# Creating barcode/index pairs

In [1]:
import warnings
import os

def env_check(silent=False):
    """Checks first that the user is in an evSeq environment, then
    checks that evSeq can be imported (regardless of env). If neither
    pf these are accomplised, raises error. Otherwise, warns or prints
    status of env/import, unless `silent` is True.
    """
    env_check = True
    env = os.environ['CONDA_DEFAULT_ENV']
    if 'evSeq' not in env:
        env_check = False
        if not silent:
            warnings.warn('Not in an evSeq environment')
    try:
        import evSeq
        if not silent:
            print('Successfully imported evSeq')
    except ImportError:
        message = 'Could not import evSeq'
        if not env_check:
            message = f'{message} or activate environment'
        raise ImportError(f'{message}.')
            
env_check()

Successfully imported evSeq


In [2]:
from evSeq.util import (index_plate_maker, generate_index_map,
                        check_barcode_pairings, save_csv)

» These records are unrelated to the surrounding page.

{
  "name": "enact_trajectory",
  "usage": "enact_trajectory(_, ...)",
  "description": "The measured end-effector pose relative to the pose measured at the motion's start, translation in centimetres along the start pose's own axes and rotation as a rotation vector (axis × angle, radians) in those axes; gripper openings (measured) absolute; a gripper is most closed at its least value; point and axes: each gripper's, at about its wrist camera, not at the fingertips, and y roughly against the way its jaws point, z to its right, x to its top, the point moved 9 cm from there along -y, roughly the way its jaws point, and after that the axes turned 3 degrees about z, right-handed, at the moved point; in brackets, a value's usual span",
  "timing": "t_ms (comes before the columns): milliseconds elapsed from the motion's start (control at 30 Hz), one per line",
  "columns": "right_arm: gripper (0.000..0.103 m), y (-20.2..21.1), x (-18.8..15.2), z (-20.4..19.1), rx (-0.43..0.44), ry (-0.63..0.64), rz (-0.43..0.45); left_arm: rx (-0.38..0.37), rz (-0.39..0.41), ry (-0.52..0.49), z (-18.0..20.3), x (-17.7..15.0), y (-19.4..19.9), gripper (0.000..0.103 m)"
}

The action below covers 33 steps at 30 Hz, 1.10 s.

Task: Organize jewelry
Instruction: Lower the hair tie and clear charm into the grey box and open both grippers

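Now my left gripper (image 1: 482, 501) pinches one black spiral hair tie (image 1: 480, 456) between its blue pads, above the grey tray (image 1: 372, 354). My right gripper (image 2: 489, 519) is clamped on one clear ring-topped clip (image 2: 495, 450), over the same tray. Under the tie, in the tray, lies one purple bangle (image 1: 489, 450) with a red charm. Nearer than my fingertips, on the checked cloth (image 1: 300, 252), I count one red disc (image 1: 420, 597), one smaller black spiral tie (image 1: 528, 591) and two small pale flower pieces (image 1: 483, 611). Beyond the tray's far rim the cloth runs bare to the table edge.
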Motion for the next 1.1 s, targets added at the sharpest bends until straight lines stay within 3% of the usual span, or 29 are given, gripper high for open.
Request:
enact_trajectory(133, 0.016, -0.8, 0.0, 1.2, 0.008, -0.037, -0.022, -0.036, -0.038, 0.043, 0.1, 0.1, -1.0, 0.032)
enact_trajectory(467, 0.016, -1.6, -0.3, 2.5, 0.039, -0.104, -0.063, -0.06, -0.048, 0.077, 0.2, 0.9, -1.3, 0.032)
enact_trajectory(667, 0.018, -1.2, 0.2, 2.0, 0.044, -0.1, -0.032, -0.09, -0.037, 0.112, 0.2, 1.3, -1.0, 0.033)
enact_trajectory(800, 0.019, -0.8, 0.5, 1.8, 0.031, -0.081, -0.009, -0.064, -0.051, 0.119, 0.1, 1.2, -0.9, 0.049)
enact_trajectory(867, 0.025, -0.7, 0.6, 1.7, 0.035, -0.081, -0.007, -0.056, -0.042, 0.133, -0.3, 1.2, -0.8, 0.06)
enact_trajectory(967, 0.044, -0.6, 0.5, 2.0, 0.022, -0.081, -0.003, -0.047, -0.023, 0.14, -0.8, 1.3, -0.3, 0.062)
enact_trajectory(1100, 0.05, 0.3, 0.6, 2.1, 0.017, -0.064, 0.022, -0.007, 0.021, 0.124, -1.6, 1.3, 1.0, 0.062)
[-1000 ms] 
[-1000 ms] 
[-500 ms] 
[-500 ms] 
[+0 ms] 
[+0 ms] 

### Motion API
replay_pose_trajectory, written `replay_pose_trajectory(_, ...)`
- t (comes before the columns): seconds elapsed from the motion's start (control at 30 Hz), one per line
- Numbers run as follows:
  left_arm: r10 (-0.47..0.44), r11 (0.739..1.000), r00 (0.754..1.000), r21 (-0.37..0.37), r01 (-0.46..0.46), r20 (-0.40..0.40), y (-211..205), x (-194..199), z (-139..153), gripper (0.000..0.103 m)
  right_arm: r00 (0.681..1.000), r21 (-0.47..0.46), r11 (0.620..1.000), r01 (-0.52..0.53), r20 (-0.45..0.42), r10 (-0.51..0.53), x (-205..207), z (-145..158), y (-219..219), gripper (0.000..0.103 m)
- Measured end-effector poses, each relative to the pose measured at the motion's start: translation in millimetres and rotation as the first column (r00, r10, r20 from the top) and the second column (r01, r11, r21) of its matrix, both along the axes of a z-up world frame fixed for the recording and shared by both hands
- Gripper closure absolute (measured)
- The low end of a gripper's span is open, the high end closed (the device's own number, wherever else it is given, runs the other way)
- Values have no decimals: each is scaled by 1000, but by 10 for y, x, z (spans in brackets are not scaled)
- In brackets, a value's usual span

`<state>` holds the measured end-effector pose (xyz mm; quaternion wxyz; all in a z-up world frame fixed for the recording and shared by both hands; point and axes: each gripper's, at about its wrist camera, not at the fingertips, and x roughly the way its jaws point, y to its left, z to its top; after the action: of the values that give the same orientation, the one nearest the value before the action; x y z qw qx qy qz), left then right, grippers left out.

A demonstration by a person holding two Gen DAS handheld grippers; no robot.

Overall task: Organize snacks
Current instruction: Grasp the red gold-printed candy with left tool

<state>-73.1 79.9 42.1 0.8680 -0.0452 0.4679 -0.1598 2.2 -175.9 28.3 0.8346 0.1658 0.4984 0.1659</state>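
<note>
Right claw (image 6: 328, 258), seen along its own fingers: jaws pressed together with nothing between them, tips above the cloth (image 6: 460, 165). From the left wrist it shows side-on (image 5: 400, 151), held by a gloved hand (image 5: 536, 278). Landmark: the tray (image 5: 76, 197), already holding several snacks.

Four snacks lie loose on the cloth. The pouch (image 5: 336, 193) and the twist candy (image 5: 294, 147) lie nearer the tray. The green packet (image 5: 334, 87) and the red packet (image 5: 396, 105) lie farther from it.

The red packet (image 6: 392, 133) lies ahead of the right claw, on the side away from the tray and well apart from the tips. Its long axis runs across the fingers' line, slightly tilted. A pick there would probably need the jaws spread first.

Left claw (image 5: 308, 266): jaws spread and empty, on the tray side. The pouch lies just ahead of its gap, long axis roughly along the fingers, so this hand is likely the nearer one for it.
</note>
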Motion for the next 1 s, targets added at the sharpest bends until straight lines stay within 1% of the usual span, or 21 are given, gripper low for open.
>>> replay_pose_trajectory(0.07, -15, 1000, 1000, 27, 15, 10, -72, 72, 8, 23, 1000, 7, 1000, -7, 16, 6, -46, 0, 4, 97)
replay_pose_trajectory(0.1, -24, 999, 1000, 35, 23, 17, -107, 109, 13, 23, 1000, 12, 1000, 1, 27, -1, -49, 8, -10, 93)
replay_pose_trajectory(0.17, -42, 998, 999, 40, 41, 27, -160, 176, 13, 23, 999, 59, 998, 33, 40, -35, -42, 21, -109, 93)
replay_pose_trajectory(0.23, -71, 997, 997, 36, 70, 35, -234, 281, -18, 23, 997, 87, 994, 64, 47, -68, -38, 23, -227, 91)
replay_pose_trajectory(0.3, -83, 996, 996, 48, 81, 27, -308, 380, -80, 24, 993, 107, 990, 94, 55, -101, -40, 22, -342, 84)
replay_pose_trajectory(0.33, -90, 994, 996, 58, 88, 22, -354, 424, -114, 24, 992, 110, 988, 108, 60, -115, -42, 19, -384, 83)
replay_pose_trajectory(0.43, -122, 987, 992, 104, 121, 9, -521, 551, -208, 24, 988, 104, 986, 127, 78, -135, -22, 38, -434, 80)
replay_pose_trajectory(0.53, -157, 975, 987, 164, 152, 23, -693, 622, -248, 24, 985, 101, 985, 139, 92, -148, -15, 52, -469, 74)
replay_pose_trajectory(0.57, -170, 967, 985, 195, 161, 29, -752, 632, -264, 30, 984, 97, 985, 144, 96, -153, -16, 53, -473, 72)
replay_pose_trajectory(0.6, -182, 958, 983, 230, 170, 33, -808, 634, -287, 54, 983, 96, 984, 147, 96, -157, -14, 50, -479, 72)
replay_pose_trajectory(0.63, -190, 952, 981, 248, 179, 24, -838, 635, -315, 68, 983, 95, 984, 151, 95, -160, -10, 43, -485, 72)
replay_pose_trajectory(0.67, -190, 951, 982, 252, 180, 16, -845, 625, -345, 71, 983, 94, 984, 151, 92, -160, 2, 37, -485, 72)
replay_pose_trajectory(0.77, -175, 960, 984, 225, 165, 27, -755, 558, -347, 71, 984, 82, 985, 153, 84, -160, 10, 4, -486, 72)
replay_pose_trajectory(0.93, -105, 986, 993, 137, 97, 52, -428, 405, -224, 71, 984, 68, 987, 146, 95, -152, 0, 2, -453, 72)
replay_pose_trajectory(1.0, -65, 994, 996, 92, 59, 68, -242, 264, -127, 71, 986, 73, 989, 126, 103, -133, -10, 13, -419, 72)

*IMPORTANT:* `evSeq` has only been tested thoroughly with the provided barcode sequencing primers and dual-index plates given in the `index_map.csv` file found [here](https://github.com/fhalab/evSeq/blob/master/evSeq/util/index_map.csv). Any changes to this file in your own repo/installation have not been tested and validated by us, so use at your own risk. We *have* seen barcodes be incompatible with the rest of the `evSeq` machinery! This has only happened for one barcode out of 192 (~0.5% chance), but caution should be exercised. Additionally, our adapter regions have been thoroughly tested, and previous iterations have caused significant issues. We do not recommend changing these.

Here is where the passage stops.